When I was six years old, a crayon was my weapon and a color-me-in shape was my battlefield. Wrapping my awkward little fingers around the body of purple or blue, I’d find the way the ends of my lines refused to kiss every solid barrier enclosing the shapes in front of me electrifying. But somewhere in today’s education system, I was told I wasn’t creating art. That the triangle-faced-square-nosed people I would carve on paper weren’t beautiful. That no matter how excited it would make me feel, the tip of my crayon had to remain within the predetermined boundaries. And somehow, I listened.
Today, I can’t write a paper for any class without looking at a rubric. My eyes skim past passages in articles that I find interesting only because I’m too busy highlighting points that I’m sure my professor will quiz me on. I silence the thoughts that contradict my argument because, after all, I’ve been asked to assert the point and a neutral opinion, even if it’s the truth, won’t get me more than a 75.
And I know it’s not just me. The truth is, for many of us, the letters A, B, C, D and — God forbid — F, mean more to us than the letters we put on paper.
During my Winter Term program last year, our professor told us she would grade us on the number of questions we would ask presenters during site visits. As you’d probably imagine, all presentations we attended began the same way, “Hi, I’m John Doe from so and so and … ” Before he could finish, ten hands would fly in the air and the generic, pre-prepared questions that we probably pulled from college applications would ensue. “What do you like about your job? What are some of your life’s greatest challenges?
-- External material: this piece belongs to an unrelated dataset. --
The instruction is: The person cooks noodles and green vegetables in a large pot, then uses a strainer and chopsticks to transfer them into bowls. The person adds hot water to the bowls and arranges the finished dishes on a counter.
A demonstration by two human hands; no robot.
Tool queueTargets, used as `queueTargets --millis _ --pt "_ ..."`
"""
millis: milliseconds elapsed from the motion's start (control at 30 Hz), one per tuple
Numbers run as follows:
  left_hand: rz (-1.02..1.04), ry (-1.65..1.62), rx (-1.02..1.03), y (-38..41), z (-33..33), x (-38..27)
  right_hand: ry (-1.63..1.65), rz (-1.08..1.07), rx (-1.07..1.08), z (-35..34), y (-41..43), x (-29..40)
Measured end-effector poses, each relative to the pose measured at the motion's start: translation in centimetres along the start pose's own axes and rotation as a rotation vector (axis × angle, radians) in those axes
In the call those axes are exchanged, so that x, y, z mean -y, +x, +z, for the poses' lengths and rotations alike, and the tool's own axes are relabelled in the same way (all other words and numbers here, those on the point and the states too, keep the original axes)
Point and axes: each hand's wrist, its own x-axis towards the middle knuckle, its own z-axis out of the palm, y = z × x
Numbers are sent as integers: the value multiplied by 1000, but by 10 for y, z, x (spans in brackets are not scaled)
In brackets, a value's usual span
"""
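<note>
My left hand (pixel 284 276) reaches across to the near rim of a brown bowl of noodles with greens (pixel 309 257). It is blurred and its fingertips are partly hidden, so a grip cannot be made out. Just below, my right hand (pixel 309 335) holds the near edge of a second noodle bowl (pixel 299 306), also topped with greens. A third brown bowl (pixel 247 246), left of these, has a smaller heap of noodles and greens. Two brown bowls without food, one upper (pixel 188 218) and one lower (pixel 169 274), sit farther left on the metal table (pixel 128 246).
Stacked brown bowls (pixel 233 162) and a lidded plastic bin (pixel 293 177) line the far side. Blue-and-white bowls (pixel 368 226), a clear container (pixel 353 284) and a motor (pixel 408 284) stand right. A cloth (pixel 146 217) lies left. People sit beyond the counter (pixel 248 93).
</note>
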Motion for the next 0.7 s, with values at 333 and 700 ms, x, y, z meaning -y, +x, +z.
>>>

What’s your biggest regret?”
The point is, we never gave John Doe the opportunity to speak because all we cared about was the number of points we racked up by the end of the day.
Contrary to what we like to believe, many Elon University professors don’t give us concrete guidelines not because they’re lazy but because they just want us to think. Rather than begging for recipes to get As and Bs, just write. Chances are, the less you ask yourself, “What does my professor want me to write?” and the more you ask, “What do I want to write?” the more you’ll end up learning.
We pay a whole lot of money to attend this school, and it’s painful to think that many of us — myself included — have to remind each other that we attend this institution to learn, not to regurgitate facts, write robotic essays and research the easiest A-granting topic.
Chances are, I’ll get a C for the tell-me-about-yourself paper. And that’s fine, because I learned something.
To create means that a part of you is invested in the final product — not the final grade. My weapon may no longer be a crayon, but I’m going to spend the rest of my academic career focusing less about grades and venturing outside lines and rubrics.
Color with me?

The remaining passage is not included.